A little bit ago, the three of us were able to visit family and spend some time at the beach. I grew up camping in the mountains or traveling to tractor pulls, and with my fair skin the beach was never my first pick for a destination. I have learned to love the ocean, apply sunblock, and sit under an umbrella. However, Ben grew up going to the beach every summer so it has become the place where he relaxes and rejuvenates.
After our last year, with his difficult work schedule and our life… he needed it badly. We both did. Though, as luck would have it, a tropical storm stubbornly stayed a bit south of us, which made it overcast and chilly for most of the week. Not ideal beach weather, but we made the most of it (and my pale skin rejoiced!). We were able to steal away to the beach during E’s nap times (thanks Gma, Pop and Auntie!). Though we love having E with us, holding Ben’s hand without interruption are times that I cherish. We walked in the sand, while the waves crashed onto the shore.
While we walked, we watched wee sandpipers as they searched for food. They followed the waves in and out, searching for food in the sand as the waves came and went. They were perky, diligent and relentless. And stinking cute. I admired them.
As we continued along the coast we came across a horseshoe crab who had washed ashore. We originally thought he was dead, but a brave elderly woman grabbed his tail and lifted him up to reveal his slowly moving, scary bottom side. He was covered in barnacles, obviously old, moving slow and was tossed to and fro in the waves. I pitied him.

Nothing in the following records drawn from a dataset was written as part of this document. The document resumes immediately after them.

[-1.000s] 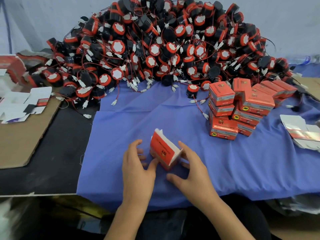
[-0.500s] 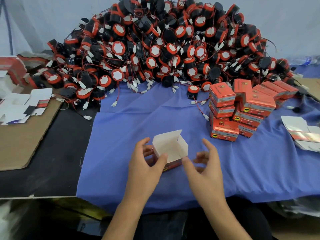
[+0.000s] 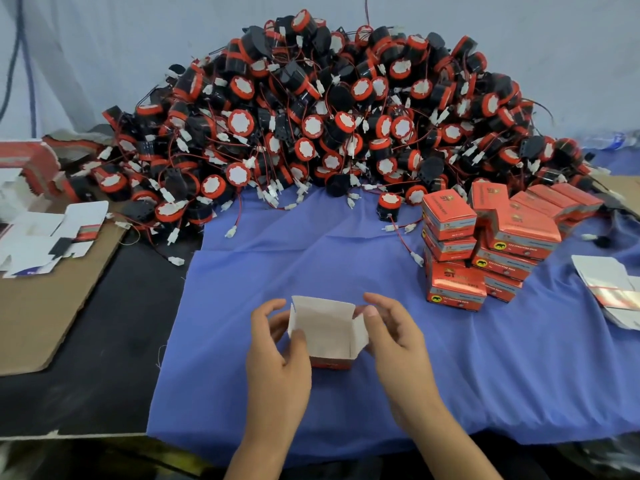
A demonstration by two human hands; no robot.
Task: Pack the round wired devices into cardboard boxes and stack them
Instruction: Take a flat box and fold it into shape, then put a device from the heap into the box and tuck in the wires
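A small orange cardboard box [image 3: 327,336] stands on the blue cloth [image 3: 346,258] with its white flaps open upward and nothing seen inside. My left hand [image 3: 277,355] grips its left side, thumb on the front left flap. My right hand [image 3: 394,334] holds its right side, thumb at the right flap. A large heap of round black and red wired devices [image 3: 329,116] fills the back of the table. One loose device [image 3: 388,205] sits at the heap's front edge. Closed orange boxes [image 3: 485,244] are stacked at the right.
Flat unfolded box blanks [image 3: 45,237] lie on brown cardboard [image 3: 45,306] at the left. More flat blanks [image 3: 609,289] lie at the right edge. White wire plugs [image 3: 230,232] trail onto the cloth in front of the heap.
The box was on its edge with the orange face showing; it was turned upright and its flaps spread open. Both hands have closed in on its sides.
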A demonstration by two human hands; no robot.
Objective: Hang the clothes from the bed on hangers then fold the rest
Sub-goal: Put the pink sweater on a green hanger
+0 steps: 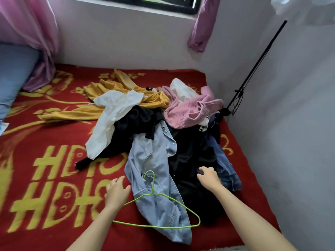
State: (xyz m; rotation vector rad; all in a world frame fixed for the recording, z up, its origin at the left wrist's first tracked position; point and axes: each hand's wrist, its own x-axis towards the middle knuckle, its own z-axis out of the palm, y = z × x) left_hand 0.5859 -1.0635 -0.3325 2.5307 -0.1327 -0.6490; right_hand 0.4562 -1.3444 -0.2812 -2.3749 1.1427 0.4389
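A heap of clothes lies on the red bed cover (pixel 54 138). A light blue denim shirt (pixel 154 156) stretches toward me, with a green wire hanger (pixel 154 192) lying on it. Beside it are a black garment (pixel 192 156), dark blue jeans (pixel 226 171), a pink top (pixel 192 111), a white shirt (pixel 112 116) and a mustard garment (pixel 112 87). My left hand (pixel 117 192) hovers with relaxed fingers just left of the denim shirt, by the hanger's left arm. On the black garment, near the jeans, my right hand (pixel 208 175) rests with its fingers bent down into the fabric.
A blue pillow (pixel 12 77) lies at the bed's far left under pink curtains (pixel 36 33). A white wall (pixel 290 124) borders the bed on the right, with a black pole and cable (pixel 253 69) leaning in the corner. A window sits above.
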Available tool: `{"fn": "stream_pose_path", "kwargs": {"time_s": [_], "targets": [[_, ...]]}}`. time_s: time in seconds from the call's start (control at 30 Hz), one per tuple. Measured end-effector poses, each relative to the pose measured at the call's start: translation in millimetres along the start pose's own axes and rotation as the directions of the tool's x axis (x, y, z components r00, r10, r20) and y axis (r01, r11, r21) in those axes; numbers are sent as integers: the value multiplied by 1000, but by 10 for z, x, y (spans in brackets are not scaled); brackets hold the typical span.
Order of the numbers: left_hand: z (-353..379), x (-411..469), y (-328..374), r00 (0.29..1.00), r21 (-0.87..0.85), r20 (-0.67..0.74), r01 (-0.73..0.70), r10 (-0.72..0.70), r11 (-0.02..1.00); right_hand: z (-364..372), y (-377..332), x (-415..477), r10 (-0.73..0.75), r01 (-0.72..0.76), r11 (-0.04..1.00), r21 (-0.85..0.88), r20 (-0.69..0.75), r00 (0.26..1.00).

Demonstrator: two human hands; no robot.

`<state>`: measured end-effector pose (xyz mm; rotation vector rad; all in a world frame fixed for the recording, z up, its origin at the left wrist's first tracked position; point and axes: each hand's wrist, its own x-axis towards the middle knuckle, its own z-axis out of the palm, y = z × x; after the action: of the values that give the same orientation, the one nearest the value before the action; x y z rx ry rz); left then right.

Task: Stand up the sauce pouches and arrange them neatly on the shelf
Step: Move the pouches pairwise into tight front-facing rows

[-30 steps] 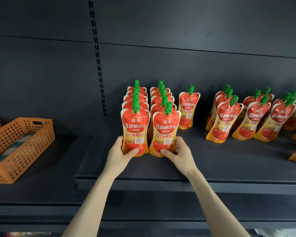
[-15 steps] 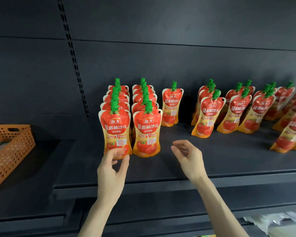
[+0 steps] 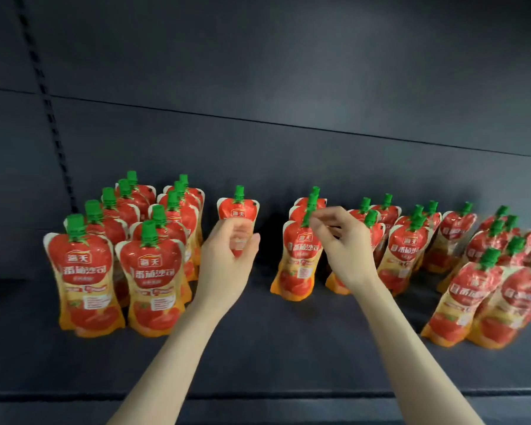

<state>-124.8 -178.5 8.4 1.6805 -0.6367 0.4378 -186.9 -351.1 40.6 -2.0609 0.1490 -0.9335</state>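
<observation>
1. Shelf (image 3: 273, 357): dark matt deck, its front lip running along the bottom of the view. Dark back panel (image 3: 288, 72) behind it, crossed by horizontal seams. Slotted upright (image 3: 48, 105) at the far left of that panel.
2. Left block (image 3: 86, 271): red-and-orange sauce pouches with green caps, upright in two close columns running front to back, labels facing out.
3. Lone pouch (image 3: 238, 208): upright near the back panel, just right of the left block, with a dark gap on its own right side.
4. Right group (image 3: 472, 289): many more pouches in loose rows with uneven spacing, several leaning. This side is blurred, so no count is given.
5. Front pouch (image 3: 299, 259): heads a short column at the left edge of the right group and leans slightly. Its green cap (image 3: 306, 216) tilts to the right.
6. Left hand (image 3: 227, 256): in front of the lone pouch's lower half, fingers curved, thumb out to the right, cupped about the pouch body. Motion blur; cannot tell whether it actually touches or grips the pouch.
7. Right hand (image 3: 341, 240): over the front pouch, thumb and forefinger drawn together right at the green cap, other fingers curled. Cannot tell whether the cap is pinched.
8. Both forearms are bare and enter from the bottom edge. The hands are apart, one on each side of the dark gap.
</observation>
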Motion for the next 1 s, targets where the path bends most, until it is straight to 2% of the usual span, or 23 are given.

How often do I allow the waves of life to crash into me and toss me to and fro? The waves of grief from a diagnosis, or the waves of regression, or the waves of difficulties. I allow them to shove and slam into me, and I lose any footing I had briefly gained. I live in a state of anxiety, never knowing when the next wave will come or where it will take my unwilling self. I moan at my circumstances and allow barnacles of bitterness to grow. I cling to things that are made of sand, and despair when they slide from my grasp. I keep my head down and pray for it to be over soon so I can return to calm waters.
That is the the main difference between the two: one searches while the other slumbers. The sandpiper is energetic and determined to find treasures and nourishment in the wake of the waves, while the horseshoe crab lives in a constant state of vacillation.
What would it look like for me to seek treasures in the wakes of my waves?
Treasures like learning that I am strong and capable as E’s Mama and seeing what a perfect match my husband is for me. The nourishment of E’s smile or coffee with a friend. Treasures of new groups of people to know and love. Nourishing moments of peace and laughter during a drive-around nap time. The treasures of the adoration of E from anyone who knows her, and the nourishment their support gives my soul.
I would have never known the deep value of these things, nor would they have been so necessary if E weren’t our daughter. I would have never seen them or sought them out if our waves hadn’t left them behind. I can either see the waves as cumbersome and overbearing or I can see them as opportunities for growth.
Lord, make me a sandpiper. Help me to uncover the abundant riches that are left behind in the aftermath of a rolling tide. Give me eyes to see them, and give grace to your horseshoe crab of a daughter and help her out of the waves. Amen.